By: Bryana Carroll, Associate, ICF

Bryana Carroll is an Associate at ICF, where she works on projects related to removing barriers to employment for vulnerable populations. 

The views expressed in In Focus are exclusively those of the individual authors and do not necessarily reflect official positions of their employers or clients. References to materials or services in the public domain do not imply endorsement from those entities.

Much has been said about the ‘organizational market approach’ of Social Enterprise Organizations (SEOs). Isn’t that just another way to say nonprofit? What sets this approach to employment barriers apart from others? How can this approach help those who have few job qualifications seek employment and continue on the path to self-sufficiency?

Social Enterprise Organizations (SEOs) use a profit-maximizing approach to solve society’s challenges and help improve individual and community well-being (Kerlin, 2006). Despite a range of activities, organizational structure, and target populations, all SEOs take a market approach to make a social impact.

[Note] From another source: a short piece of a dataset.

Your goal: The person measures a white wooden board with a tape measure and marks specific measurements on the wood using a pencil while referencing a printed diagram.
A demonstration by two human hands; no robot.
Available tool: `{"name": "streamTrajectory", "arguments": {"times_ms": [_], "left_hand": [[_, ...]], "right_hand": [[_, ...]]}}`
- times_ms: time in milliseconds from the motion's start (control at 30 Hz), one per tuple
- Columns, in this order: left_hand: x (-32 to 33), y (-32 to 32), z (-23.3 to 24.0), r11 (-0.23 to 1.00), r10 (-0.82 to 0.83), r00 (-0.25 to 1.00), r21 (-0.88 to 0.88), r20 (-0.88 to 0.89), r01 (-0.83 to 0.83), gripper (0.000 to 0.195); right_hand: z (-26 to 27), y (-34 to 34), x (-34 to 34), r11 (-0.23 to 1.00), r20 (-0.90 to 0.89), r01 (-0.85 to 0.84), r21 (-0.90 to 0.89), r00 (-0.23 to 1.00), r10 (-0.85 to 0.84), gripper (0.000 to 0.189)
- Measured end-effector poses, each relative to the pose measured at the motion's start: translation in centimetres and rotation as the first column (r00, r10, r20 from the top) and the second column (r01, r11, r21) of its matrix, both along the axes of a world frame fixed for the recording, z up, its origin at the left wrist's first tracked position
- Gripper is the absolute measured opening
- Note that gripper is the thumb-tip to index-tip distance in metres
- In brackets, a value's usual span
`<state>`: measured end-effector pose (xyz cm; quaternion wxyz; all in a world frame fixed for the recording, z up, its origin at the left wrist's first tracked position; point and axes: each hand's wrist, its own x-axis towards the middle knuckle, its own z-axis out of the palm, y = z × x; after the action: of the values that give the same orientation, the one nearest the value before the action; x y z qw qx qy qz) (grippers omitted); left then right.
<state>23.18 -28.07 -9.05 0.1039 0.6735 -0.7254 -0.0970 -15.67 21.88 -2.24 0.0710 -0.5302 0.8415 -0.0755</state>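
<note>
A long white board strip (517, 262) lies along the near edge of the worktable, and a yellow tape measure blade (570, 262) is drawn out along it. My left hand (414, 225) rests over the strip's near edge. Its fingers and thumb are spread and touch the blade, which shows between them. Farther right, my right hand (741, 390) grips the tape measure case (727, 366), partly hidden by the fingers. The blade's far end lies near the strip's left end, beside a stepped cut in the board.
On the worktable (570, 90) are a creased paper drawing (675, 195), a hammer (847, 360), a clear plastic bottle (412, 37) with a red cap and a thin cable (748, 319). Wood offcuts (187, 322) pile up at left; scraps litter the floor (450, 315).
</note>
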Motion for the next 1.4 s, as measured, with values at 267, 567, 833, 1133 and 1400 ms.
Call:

Since the early 2000s, SEOS have made a growing impact in social enterprise. Here’s how: Removing Barriers to Self-Sufficiency

SEOs target hard-to-serve populations by offering opportunities such as employment, housing, or mental and physical health services. Various strategies such as workforce training, job placement, microfinancing, literacy resources, and offering affordable health services are just some of the approaches used by social enterprises in pursuing their missions. One of the most common social enterprises are the Work Integration Social Enterprises (WISEs) which focus on gainful employment for those with few job qualifications.

High U.S. Ranking

SEOs operate across the world, but recently, the Thomas Reuters Foundation recently ranked the U.S. as the best country to be a social entrepreneur/enterprise. Rankings were based off government support, ability to attract skilled staff, public understanding, ability to make a living, growth of these organizations, and access to investment. These conditions allow many U.S. based SEOs to emerge and become successful.  When scanning for organizations engaged in improving employment outcomes for low-income populations, ICF identified 76 SEOs.

Economic Sustainability

SEOs help by offering alternative social welfare solutions where traditional market forces underserve or overlook at-risk populations. SEOs are unique because they use capital investment to create a social benefit and revenue, which allows the organization to be self-sufficient. In fact, if the social enterprise is operating in a perfect framework, the organization should be completely financially independent. This is different from a traditional non-profit which relies heavily on grants and donations to continue to provide a social service that produces no additional revenue which can be returned to the organization.

Founded in 1902, a prime example of an SEO is Goodwill Industries – this SEO employs and provides job training to low-income people in an effort to provide economic self-sufficiency. In addition to helping employ individuals, Goodwill Industries also makes a positive environmental impact by creating a place where people can donate used goods, instead of the items ending up in a landfill. Goodwill Industries has over 2 million employees, generates $4.6 billion (86% of its budget) through its products and services, which allows the organization to be almost completely financially independent.

Social enterprises are a part of the solution to helping resolve social problems in the future. Traditional non-profits provide services that are vital to communities; however, with limited resources and populations continuing to grow, they are often not sustainable. Social enterprises can provide the same services, but incorporate revenue- generating areas, which is funneled back into the organizations, allowing greater long-term self-sufficiency. Many believe this may be a self-sustaining solution to employer barriers.